Schuchardt was born on September 26, 1966 [4]. He graduated from Cornell University in 1989 and Columbia Law School in 1993, with additional study at Oxford University [4], [6]. He practiced law for nearly three decades, founding the Schuchardt Law Firm in Knoxville in 1994, specializing in civil litigation, bankruptcy, divorce, custody, and corporate law [6], [9], [15].
Schuchardt is known for filing a lawsuit against the federal government alleging unlawful collection of the national email database under Section 702 of the Foreign Intelligence Surveillance Act. The Third Circuit Court of Appeals reversed an initial dismissal in 2016, but the case was ultimately dismissed in 2020 for failure to rebut government evidence [4], [12]. In 2015, he filed and argued a case that obtained an injunction preventing Sweet Briar College in Virginia from closing [4], [6].
Schuchardt is the author of "America's Achilles Heel: How to Protect Your Family When America Loses the Reserve Currency," which argues that the U.S. dollar is artificially overvalued and vulnerable to a decline if commodities markets shift away from it [4], [5].
In Tennessee, Schuchardt claims he was suspended from practicing law after filing a complaint against a judge for self-dealing, alleging retaliation by the state ethics board [5], [10]. He states that the Tennessee Supreme Court refused to grant him a hearing on his license, which he describes as a denial of due process [5], [10].

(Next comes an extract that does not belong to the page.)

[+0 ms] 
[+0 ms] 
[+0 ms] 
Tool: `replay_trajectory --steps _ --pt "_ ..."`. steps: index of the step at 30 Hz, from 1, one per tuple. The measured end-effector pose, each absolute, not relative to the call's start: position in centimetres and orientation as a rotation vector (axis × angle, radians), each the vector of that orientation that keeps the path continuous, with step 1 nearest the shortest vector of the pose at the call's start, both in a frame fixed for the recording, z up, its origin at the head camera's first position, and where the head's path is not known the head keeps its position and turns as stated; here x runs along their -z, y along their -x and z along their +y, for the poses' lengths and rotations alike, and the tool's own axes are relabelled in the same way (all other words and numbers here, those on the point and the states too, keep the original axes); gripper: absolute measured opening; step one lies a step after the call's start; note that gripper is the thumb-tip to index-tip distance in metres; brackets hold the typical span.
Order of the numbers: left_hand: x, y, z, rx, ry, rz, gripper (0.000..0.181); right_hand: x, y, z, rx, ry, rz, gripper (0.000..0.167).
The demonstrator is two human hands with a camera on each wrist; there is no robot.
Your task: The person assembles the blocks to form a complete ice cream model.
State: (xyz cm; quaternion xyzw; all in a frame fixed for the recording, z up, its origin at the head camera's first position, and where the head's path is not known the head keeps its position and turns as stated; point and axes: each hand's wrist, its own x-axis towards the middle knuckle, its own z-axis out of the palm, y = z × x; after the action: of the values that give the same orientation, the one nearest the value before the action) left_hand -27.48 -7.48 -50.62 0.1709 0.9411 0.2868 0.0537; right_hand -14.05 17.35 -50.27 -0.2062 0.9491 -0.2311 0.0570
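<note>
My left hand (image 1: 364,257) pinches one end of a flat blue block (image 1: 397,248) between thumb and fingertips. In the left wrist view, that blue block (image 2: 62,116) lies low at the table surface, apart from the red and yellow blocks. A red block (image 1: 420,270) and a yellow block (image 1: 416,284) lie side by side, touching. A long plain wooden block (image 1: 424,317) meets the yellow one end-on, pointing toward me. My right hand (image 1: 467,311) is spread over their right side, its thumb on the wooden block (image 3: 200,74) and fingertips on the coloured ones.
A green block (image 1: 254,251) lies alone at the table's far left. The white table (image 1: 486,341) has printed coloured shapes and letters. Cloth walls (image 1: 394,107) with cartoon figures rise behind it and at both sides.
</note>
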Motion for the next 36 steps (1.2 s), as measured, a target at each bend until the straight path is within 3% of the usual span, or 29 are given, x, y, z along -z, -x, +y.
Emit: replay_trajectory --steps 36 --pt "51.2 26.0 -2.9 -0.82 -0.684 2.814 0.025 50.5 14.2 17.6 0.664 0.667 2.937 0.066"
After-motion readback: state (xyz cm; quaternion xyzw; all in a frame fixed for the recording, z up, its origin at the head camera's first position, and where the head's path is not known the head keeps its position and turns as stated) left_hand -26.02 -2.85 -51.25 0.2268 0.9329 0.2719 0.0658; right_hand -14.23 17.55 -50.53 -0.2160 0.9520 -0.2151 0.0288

His campaign themes include lowering the cost of living through reasonable development and housing construction, improving roads including I-40, and securing state supply lines for oil and hard currency [5]. He advocates for an elected Attorney General in Tennessee, arguing the current appointed system benefits insiders [5], [10]. He also calls for reform of judicial ethics enforcement and defamation laws, asserting existing defamation statutes are unconstitutional because they allow judges to decide cases based on affidavits without a hearing [4], [10].